Where the listing below has a line with "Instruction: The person", write out exactly that line and every line after it, stopping after the line with "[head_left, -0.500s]".

-*-*-

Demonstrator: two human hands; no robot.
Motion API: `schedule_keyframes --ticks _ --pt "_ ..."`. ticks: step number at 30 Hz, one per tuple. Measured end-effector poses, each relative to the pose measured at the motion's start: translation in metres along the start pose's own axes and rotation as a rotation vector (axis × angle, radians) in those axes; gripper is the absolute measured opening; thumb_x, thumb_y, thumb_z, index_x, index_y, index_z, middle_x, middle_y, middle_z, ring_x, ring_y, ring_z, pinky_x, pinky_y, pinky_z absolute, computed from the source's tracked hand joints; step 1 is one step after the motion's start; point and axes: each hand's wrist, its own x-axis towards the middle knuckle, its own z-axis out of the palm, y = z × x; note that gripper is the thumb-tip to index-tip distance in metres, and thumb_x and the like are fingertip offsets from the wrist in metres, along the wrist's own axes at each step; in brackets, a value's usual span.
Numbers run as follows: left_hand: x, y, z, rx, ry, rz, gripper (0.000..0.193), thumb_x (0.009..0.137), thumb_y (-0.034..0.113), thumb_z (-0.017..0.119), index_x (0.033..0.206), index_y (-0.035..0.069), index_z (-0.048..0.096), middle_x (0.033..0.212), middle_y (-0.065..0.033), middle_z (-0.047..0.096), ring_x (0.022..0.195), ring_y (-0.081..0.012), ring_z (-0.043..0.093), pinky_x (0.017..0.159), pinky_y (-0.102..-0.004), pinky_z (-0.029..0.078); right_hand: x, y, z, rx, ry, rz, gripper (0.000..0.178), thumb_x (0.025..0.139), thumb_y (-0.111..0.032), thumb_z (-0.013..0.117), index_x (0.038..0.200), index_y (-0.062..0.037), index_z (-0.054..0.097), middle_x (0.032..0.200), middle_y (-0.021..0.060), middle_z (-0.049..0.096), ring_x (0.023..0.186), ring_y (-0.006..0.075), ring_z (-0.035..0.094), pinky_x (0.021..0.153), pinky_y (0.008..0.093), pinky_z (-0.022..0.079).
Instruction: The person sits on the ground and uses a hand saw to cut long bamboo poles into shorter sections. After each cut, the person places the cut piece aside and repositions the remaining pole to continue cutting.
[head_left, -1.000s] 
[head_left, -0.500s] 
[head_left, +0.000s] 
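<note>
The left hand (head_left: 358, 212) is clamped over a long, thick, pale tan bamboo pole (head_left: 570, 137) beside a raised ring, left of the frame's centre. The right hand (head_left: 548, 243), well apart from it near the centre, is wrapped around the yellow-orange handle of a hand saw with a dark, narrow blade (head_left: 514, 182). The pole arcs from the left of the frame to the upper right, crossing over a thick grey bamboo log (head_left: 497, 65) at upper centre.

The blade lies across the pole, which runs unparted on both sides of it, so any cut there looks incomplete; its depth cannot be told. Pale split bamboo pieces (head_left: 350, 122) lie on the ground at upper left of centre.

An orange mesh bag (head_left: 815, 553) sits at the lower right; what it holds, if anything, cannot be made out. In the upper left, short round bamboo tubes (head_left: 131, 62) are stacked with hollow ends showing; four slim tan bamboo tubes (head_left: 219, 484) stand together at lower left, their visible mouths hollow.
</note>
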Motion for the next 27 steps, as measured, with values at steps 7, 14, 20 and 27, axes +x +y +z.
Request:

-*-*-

**Result of this exercise:**
Instruction: The person sits on the ground and uses a hand saw to cut long bamboo poles into shorter sections. After each cut, the person places the cut piece aside and repositions the remaining pole to continue cutting.
[head_left, -1.000s] 
[head_left, -0.500s] 

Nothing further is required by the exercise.